After you create a datasource, Fusion creates this directory for you. The file should be a JSON formatted file, ending with the .json
file extension.
When defining the datasource, use the name of the file in the Authentication credentials filename field in the UI (or for the f.credentialsFile
property if using the REST API).
All authentication types require the credentials file to include a property called type
that defines the type of authentication to use. The other required properties vary depending on the type of authentication chosen.
Basic form-based Authentication
To use basic form-based authentication, use form
for the type. The other properties are:
-
ttl. The "time to live" for the session created after authentication. After the specified time, the crawler logs in again to keep the crawl activity from failing due to an expired session. This value is defined in seconds.
-
action. The action to take to log in. That is, the URL for the login form.
-
params. The parameters for the form, likely the username and password, but could be other required properties. In the example below, we pass two parameters,
os_username
andos_password
, which are expected by the system we crawl.
Here is an example using form-based authentication:
[ {
"credential" : {
"type" : "form",
"ttl" : 300000,
"action" : "http://some.server.com/login.action?os_destination=%2Fpages%2Fviewpage.action%3Ftitle%3DAcme%2B5%2BDocumentation%26spaceKey%3DAcme5",
"params" : {
"os_username" : "username",
"os_password" : "password"
}
}
} ]
Complex Form-based Authentication
Some websites do not manage their own authentication, but rather trust a third-party authority to authenticate the user. An example of this is websites that use SAML to log in a user via a central single-signon authority.
To configure fusion to log in to a website like this, use smartForm
for the type. The other properties are:
-
ttl. The "time to live" for the session created after authentication. After the specified time, the crawler logs in again to keep the crawl activity from failing due to an expired session. This value is defined in seconds.
-
loginUrl. The URL on which the first page that initializes the login chain is located
-
params. A list of parameters to use for the form logins, likely the username and password, but could be other required properties. In the example below, we pass two parameters,
os_username
andos_password
, which are expected by the system we crawl.

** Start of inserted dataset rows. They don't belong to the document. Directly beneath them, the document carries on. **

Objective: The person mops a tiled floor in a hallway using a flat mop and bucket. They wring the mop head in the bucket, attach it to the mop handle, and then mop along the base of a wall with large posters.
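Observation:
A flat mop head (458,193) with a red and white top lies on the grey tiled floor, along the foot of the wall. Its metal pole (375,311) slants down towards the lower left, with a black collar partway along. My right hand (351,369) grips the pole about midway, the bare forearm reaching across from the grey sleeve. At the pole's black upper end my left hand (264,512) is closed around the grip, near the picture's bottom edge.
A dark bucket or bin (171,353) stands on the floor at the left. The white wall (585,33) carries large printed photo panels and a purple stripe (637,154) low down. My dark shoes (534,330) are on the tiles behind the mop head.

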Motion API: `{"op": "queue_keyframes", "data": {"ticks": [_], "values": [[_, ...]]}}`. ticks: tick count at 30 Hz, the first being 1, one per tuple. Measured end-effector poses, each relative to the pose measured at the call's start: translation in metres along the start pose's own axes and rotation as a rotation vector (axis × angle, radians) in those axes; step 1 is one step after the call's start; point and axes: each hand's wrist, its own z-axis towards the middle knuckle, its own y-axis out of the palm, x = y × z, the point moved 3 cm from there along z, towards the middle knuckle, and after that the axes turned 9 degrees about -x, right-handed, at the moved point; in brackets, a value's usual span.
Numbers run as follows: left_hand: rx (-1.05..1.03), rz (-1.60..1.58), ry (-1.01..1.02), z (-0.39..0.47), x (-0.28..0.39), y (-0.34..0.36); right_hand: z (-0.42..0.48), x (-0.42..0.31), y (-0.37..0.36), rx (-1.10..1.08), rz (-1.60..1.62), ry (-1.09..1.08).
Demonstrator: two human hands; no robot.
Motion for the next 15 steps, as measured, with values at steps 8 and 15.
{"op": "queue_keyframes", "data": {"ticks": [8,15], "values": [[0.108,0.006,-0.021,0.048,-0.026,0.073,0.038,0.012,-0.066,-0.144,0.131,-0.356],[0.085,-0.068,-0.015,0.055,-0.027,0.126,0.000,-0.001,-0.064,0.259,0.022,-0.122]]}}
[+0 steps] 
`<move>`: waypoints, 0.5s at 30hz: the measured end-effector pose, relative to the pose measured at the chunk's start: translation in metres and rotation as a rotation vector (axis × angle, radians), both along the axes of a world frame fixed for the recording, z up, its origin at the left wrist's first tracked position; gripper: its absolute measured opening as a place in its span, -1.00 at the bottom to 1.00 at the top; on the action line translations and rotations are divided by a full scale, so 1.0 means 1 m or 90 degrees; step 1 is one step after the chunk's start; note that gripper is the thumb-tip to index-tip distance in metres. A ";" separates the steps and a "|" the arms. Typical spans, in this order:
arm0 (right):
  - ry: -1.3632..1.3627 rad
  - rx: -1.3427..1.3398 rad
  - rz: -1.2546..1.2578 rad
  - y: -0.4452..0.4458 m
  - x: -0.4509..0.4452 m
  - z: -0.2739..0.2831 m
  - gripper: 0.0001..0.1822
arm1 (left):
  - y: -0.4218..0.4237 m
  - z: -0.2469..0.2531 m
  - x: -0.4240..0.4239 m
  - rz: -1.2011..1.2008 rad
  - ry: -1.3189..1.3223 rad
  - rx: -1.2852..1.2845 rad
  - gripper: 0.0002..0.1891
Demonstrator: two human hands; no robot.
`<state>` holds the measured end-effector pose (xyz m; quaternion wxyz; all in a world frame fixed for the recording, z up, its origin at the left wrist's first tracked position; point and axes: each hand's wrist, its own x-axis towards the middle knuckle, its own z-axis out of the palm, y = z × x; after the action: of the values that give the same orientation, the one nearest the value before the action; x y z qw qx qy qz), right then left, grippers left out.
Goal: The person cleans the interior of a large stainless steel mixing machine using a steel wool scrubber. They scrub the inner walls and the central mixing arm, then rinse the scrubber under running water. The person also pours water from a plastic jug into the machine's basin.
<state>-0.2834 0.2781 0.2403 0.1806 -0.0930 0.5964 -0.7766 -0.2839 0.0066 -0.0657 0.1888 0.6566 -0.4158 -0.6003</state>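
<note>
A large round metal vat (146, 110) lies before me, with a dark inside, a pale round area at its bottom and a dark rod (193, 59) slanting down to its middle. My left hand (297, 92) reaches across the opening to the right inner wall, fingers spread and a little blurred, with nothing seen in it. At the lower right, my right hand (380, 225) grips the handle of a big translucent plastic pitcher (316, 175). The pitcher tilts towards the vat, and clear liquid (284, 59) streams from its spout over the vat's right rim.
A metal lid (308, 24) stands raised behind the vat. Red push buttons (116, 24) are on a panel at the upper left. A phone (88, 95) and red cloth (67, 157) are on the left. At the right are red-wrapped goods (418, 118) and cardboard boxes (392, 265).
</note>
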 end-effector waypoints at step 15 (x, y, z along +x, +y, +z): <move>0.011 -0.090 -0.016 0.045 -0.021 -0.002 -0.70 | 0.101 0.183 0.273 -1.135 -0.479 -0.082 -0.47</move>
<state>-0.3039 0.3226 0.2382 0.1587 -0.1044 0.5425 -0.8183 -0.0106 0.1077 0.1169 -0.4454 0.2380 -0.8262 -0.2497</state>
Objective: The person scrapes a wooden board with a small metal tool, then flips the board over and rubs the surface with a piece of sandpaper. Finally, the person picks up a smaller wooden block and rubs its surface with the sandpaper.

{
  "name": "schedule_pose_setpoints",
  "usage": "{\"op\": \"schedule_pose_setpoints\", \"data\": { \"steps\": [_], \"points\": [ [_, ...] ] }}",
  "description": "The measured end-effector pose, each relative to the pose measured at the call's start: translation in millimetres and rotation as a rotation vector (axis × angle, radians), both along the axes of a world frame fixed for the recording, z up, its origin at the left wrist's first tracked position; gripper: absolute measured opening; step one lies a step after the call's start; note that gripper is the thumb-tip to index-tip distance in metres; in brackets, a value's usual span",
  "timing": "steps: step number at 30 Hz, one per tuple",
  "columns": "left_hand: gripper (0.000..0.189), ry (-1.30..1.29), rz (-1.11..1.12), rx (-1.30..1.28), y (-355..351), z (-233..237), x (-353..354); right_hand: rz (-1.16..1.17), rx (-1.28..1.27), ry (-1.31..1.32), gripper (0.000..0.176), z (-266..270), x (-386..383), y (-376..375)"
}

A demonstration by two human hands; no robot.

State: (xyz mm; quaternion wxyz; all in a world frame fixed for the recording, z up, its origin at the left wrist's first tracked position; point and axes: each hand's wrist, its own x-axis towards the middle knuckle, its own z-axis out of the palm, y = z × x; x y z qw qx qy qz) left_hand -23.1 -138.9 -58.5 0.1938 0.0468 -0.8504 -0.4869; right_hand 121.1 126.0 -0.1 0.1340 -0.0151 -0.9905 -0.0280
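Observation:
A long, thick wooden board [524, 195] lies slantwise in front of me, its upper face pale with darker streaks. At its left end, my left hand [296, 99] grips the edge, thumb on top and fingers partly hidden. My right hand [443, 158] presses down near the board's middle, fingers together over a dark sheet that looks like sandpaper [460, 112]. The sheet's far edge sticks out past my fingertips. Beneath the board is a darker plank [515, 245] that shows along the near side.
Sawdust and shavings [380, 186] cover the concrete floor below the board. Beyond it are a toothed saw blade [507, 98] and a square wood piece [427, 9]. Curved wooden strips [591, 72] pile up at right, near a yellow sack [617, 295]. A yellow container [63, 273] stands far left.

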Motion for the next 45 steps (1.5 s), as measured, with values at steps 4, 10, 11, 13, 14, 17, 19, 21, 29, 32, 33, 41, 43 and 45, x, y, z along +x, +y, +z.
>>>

Additionally we expect that once that login has happened, a new form is presented to the user which then posts back to where we came from. No data need to be entered in this form, which is why we include an empty{ }
in the params list.
Here is an example using form-based authentication:
[ {
"credential" : {
"type" : "smartForm",
"ttl" : 300000,
"loginUrl" : "http://some.example.com/login",
"params" : [{
"os_username" : "username",
"os_password" : "password"
}, {
} ]
}
} ]
To figure out what parameters you need to specify, turn off JavaScript in your browser and go through the login work flow.
Though you normally see only a single login form on your screen, you might find many more forms you need to submit before you get logged in when JavaScript is not available to perform those form submissions automatically.
Each form in that login chain needs to be represented in the list of params
. If no user input is required, simply include an empty { }
.
Basic and Digest Authentication
Basic and Digest authentication are simple HTTP authentication methods still in use in some places. To use either of these types, in the credentials file, for the type
property use "basic" or "digest". The other properties are:
-
host. The host of the site.
-
port. The port, if any.
-
userName. The username to use for authentication.
-
password. The password for the userName.
-
realm. The security realm for the site, if any.
Example basic auth configuration:
[ {
"credential" : {
"type" : "basic",
"ttl" : 300000,
"userName" : "usr",
"password" : "pswd",
"host":"hostname.exampledomain.com”
"port": 443
}
}
]
NTLM Authentication
To use NTLM authentication, in the credentials file, for the type
property, use ntlm
. The other properties available are:
-
host. The host of the site.
-
port. The port, if any.
-
userName. The username to use for authentication.
-
password. The password for the userName.
-
realm. The security realm for the site, if any.
-
domain. The domain.
-
workstation. The workstation, as needed.
Example NTLM credential configuration:
[ {"credential" :
{ "type" : "ntlm",
"ttl" : 300000,
"port" : 80,
"host" : "someHost",
"domain" : "someDomain",
"userName" : "someUser",
"password" : "XXXXXXXX"
}
} ]
Crawl a Web site protected by Kerberos
In Fusion 4.1 and later, the Web connector can crawl Web sites protected by Kerberos using SPNEGO. This is a way to access Web sites without requiring a user’s login credentials.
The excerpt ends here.